Subject: Why the partitioning should stay the same
To: None <firstname.lastname@example.org>
From: Brian Gaeke <email@example.com>
Date: 01/27/1995 01:37:25
And then spake Allen Briggs as follows:
> What does this have to do with anything? We are using the A/UX
> partition labels. We are not using A/UX information within the
> partitions. Maybe this would be a decent future expansion option,
> I don't see a whole lot of use for it, myself.
> I don't know how we got talking about the actual partitioning
> software. We can't override Apple's paritition maps w/o making
> ourselves incompatible with the MacOS. Not a good idea. I also
> don't like *BSD/i386's (and just about every other i386/unix)
> policy of making a seperate raw parition and repartitioning that.
I strongly agree with Allen here -- keep the partitioning the way it
is, because it works fine. The only reason I run Linux on my PC instead
of NetBSD is that the PC also is used for real work (i.e. DOS), and I
can't blow away the whole disk just so I can use NetBSD.
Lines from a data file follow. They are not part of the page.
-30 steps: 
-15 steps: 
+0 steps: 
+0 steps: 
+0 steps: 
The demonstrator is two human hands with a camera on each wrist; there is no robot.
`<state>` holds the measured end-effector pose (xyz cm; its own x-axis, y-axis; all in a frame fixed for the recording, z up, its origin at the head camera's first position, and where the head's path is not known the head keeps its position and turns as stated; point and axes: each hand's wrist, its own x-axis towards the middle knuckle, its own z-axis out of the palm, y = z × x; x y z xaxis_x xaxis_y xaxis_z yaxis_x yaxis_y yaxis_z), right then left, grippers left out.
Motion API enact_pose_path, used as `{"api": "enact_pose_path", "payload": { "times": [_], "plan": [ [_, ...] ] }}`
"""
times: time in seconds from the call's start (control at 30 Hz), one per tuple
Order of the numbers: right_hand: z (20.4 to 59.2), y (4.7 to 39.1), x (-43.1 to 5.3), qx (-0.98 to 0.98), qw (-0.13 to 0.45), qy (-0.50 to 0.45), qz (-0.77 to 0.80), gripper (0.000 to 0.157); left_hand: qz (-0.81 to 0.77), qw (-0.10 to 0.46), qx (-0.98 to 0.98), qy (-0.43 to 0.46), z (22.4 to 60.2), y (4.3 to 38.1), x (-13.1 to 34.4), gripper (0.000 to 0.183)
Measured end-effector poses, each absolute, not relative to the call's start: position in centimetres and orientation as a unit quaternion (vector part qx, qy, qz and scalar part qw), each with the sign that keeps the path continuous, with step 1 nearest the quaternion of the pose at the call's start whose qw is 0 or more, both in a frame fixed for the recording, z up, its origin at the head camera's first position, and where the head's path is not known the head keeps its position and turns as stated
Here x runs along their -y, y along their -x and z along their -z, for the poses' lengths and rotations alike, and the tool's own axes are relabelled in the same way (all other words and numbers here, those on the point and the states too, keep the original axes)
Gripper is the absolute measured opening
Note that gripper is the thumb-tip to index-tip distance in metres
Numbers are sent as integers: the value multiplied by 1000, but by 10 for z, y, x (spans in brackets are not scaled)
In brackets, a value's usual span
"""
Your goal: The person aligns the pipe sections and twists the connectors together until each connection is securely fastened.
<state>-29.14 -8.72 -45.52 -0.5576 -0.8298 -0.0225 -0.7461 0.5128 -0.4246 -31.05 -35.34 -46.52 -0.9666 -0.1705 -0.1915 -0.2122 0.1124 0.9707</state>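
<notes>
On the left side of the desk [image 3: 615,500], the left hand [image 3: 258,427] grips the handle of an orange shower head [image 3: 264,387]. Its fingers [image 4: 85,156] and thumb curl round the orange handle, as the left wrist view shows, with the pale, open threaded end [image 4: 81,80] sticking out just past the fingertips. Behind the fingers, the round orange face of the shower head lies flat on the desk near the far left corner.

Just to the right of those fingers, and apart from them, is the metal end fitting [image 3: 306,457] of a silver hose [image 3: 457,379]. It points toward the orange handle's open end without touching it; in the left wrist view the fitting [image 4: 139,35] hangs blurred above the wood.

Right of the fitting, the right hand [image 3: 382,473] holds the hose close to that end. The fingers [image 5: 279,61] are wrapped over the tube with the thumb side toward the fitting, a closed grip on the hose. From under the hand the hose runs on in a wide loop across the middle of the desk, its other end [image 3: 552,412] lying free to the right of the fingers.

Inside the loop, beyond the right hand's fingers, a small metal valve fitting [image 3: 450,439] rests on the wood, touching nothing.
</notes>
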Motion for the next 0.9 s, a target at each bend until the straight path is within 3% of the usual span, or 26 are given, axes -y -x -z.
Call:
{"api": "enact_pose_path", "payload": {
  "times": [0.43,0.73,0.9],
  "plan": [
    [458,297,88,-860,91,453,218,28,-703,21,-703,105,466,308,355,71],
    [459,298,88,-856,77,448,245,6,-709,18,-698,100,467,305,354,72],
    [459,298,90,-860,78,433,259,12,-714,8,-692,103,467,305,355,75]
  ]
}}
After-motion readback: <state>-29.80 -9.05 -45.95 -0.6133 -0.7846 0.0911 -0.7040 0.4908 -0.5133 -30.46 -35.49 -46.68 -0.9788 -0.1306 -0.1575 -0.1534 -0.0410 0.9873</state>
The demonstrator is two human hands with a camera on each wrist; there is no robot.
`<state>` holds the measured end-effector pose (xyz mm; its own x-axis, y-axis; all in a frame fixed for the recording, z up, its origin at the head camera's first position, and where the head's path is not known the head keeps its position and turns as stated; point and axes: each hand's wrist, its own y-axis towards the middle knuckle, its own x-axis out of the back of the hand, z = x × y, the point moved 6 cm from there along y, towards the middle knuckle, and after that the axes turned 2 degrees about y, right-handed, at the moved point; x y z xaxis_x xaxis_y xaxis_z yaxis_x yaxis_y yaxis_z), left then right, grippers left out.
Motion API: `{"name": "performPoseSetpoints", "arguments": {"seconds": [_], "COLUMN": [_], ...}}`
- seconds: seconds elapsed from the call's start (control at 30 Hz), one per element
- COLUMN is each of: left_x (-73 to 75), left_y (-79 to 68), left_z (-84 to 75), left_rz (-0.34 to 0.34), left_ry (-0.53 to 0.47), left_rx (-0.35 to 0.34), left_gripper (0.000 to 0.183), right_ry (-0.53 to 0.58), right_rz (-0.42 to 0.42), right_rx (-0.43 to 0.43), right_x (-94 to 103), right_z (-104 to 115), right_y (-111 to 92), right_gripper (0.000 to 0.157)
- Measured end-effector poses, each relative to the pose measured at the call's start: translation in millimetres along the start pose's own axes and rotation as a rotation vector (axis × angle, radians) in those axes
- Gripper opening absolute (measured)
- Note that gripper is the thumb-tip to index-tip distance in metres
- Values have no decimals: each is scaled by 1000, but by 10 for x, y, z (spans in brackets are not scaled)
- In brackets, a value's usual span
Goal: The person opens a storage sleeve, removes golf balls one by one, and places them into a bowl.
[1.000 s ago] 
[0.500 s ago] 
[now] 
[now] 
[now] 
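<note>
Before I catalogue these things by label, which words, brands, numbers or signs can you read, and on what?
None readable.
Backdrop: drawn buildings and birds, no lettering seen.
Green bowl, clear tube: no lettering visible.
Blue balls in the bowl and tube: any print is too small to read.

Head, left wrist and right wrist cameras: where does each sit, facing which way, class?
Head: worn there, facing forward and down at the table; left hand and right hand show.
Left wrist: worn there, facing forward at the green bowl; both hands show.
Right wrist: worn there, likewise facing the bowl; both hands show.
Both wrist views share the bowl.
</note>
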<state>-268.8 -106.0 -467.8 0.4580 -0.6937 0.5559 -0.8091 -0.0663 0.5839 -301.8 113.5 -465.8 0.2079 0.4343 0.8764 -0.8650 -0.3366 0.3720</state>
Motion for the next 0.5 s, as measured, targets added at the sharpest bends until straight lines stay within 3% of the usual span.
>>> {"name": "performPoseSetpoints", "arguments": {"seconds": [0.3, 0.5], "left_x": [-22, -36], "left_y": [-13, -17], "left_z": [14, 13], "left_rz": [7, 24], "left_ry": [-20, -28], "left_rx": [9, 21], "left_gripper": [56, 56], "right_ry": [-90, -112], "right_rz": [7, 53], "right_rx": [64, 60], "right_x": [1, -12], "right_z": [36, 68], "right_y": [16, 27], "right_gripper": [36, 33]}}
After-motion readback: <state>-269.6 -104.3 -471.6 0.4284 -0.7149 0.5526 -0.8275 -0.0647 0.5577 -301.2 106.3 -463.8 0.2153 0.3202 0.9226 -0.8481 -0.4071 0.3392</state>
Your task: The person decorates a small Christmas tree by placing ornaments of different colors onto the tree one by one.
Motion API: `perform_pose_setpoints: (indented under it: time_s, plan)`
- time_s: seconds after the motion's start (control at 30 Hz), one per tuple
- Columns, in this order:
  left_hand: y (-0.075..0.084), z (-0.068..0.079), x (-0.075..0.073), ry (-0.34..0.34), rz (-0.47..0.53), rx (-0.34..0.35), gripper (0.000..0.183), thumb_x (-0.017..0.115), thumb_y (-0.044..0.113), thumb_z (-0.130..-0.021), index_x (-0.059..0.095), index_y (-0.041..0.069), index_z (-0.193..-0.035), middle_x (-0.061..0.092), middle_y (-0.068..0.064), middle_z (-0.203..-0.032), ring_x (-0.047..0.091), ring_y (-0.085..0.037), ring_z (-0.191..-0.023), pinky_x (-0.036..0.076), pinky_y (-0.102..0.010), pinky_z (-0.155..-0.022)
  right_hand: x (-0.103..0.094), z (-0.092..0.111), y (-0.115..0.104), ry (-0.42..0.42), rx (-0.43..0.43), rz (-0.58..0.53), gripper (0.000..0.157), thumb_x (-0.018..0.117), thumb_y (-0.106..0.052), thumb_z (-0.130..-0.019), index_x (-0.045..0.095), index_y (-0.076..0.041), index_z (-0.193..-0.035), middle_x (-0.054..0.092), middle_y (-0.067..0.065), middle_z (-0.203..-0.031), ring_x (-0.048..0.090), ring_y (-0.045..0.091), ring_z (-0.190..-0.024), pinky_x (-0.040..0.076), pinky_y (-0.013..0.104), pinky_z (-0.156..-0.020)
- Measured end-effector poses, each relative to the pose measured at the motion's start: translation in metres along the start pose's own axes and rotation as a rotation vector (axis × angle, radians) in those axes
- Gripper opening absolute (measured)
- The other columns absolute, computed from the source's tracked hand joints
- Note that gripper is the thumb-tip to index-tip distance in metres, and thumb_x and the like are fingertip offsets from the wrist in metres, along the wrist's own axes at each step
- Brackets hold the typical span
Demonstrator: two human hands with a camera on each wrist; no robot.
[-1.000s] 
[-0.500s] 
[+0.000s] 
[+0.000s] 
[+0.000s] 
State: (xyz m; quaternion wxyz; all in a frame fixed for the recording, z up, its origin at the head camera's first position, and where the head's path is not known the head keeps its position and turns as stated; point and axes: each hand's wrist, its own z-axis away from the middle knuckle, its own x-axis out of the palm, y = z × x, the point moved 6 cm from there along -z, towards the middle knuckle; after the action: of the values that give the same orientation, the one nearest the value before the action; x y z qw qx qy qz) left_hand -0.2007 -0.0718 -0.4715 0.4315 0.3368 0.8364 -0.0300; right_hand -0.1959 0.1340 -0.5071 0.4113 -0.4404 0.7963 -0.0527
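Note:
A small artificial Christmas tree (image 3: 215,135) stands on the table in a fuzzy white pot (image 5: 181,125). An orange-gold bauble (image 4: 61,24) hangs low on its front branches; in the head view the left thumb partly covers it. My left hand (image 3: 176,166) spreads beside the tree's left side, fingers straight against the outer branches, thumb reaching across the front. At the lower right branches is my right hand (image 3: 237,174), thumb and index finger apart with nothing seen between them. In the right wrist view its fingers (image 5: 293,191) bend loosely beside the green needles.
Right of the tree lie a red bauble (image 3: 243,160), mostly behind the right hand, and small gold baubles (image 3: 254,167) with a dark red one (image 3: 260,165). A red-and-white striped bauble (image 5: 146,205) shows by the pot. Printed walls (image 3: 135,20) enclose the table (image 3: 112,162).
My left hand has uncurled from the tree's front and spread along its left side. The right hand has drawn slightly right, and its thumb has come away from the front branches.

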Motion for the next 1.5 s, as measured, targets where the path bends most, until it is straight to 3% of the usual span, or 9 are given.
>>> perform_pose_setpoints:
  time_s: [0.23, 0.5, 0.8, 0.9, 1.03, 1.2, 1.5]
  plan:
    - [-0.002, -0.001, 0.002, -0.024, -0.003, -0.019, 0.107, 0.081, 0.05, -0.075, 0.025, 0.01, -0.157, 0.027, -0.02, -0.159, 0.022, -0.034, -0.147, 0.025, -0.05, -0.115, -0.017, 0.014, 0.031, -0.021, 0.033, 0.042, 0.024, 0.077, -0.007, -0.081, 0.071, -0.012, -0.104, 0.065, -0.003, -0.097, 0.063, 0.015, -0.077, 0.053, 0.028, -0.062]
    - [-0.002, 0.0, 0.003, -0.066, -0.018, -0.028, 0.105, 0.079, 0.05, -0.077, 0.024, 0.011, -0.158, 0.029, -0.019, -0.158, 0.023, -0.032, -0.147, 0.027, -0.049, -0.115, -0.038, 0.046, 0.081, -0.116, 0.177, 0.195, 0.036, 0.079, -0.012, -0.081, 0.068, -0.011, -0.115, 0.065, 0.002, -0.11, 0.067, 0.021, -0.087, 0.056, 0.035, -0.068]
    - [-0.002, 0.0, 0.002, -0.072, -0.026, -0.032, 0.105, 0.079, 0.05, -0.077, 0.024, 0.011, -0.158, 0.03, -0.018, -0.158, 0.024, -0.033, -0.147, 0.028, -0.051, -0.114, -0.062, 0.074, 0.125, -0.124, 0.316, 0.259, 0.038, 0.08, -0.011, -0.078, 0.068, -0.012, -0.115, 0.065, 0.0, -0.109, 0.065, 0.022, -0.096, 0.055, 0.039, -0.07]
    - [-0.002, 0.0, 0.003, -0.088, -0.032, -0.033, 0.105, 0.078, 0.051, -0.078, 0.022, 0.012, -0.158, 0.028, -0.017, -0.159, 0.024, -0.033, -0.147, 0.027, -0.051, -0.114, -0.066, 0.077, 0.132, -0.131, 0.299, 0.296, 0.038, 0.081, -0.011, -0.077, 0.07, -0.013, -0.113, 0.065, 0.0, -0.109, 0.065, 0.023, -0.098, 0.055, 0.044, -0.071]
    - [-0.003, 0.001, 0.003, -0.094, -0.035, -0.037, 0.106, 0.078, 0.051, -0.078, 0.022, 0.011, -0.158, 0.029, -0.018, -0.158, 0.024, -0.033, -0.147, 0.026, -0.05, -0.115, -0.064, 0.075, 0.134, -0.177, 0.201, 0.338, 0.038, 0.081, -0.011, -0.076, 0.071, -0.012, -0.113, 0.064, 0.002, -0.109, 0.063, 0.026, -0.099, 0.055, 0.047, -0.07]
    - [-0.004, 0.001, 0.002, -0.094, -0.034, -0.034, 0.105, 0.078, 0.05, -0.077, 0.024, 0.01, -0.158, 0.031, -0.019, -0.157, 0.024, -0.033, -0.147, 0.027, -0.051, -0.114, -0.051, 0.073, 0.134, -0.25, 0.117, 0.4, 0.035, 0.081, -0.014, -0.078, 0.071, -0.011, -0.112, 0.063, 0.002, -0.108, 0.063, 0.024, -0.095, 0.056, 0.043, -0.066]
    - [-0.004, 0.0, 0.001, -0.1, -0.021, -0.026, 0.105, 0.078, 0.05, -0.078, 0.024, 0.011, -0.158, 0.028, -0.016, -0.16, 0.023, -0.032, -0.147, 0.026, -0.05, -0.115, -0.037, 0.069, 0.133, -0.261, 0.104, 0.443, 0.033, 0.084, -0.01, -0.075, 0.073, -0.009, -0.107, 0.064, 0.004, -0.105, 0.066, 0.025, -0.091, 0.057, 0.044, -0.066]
On the Mac, however, I can use NetBSD in perfect harmony with Mac OS.
Weigh the different benefits here -- you either get compatibility with
the Mac OS partitioning scheme, and thereby coexistence with Mac OS /
A/UX / future Mac OSes, or you get the dubious and rather selfish benefit
of NetBSD requiring its own disk, but having its own partition scheme.
Is there any good reason, really, to have an incompatible partition scheme?
No. The only reason for a partition scheme like this is that UNIX in general
hasn't needed to coexist before -- it's always been used to replace something
awful like TWENEX, VMS, etc. but now we have OSes which we might want to keep.
So it is logical that each architecture port might have its own way of
acclimatizing UNIX to its native partition schemes, whether they be brain-
damaged or not. NetBSD/i386 has its lots-of-partitions-in-one scheme, which
is distinctly inferior (IMO), in terms of compatibility, to Linux's method of
simply having normal DOS partitions for user- and swap-areas. NetBSD/mac68k,
on the other hand, has a Linuxy partition style: 1 macos partition for each
1 BSD partition. Is that so bad? It's certainly less complicated.
Thus, having a weirdo partition scheme is a direction that I am specifically
interested in seeing NetBSD/Mac stay away from.
Brian Gaeke <firstname.lastname@example.org> --- Email for PGP2.6.2 public key
"'Involuntary' means a non-intentional act such as a hat blowing
off or a scream resulting from a sudden wasp sting."